Store operating, selling and administrative expenses were 25.9 percent of net sales for the 26-week period ended August 3, 2019, compared with 25.5 percent of net sales for the 26-week period ended August 4, 2018. SG&A expenses included a one-time charge related to the previously announced transition of the company’s Chief Executive Officer, $8.3 million in City Gear acquisition costs, and $1.8 million related to the company’s accelerated store closure plan. Excluding these costs, store operating, selling and administrative expenses were 23.9 percent of net sales for the 26-week period ended August 3, 2019.

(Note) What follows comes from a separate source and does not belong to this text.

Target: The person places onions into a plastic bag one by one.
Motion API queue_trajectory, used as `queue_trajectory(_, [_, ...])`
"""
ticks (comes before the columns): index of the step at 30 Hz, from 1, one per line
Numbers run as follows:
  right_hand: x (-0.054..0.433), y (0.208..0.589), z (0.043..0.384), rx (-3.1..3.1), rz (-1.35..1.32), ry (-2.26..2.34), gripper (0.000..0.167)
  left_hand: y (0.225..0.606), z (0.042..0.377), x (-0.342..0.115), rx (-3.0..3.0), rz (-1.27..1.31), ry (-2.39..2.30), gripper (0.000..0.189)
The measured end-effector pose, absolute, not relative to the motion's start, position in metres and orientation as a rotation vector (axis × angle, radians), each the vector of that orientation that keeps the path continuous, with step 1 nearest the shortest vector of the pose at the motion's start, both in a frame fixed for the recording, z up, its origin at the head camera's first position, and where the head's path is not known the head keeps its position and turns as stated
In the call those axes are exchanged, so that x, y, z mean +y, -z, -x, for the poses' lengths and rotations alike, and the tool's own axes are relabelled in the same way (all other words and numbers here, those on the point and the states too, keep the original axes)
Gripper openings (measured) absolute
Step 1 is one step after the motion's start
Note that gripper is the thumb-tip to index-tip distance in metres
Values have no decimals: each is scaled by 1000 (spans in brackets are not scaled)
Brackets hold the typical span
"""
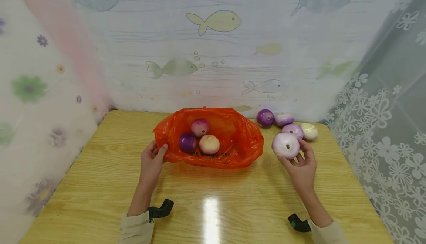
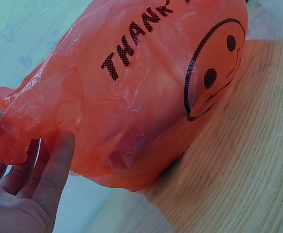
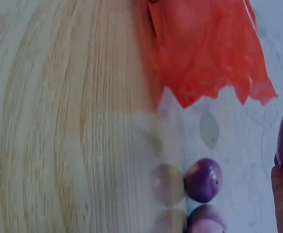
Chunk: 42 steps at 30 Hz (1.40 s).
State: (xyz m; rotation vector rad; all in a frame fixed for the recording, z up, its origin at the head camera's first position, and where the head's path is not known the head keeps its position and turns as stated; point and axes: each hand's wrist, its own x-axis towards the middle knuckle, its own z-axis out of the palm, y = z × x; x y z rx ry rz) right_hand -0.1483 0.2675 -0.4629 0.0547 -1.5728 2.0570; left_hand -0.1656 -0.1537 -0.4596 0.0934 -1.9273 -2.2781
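Observation:
A red plastic bag lies with its mouth spread wide on the table. Inside it sit a dark purple onion, a pinkish onion and a pale yellowish onion. My left hand pinches the bag's left rim between thumb and fingers; the left wrist view shows printed lettering and a smiley face on the bag's side. To the right of the bag, my right hand holds up a pale purple-white onion, its fingers curled round the underside and right.
At the table's back right are a dark purple onion, two light purple onions and a whitish onion. Behind the wooden table hangs a fish-print curtain. A flower-patterned sheet borders the right side.

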Motion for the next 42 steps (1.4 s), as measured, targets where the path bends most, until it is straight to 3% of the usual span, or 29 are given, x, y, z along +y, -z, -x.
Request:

Net income for the 26-week period ended August 3, 2019, was $19.1 million, or $1.05 per diluted share, compared with $20.3 million, or $1.06 per diluted share, for the 26-week period ended August 4, 2018. Excluding non-recurring costs, non-GAAP net income for the 26-week period ended August 3, 2019, was $27.3 million, or $1.50 per diluted share, including $0.09 for the one-time executive compensation costs related to the CEO’s transition.
Balance Sheet and Stock Repurchases
Hibbett ended the second quarter of Fiscal 2020 with $97.8 million of available cash and cash equivalents on the consolidated balance sheet. As of August 3, 2019, Hibbett had $17.0 million in debt outstanding and $83.0 million available under its credit facilities.
During the second quarter, the company repurchased 429,964 shares of common stock for a total expenditure of $8.9 million. Approximately $174.2 million remained authorized for future stock repurchases through January 29, 2022.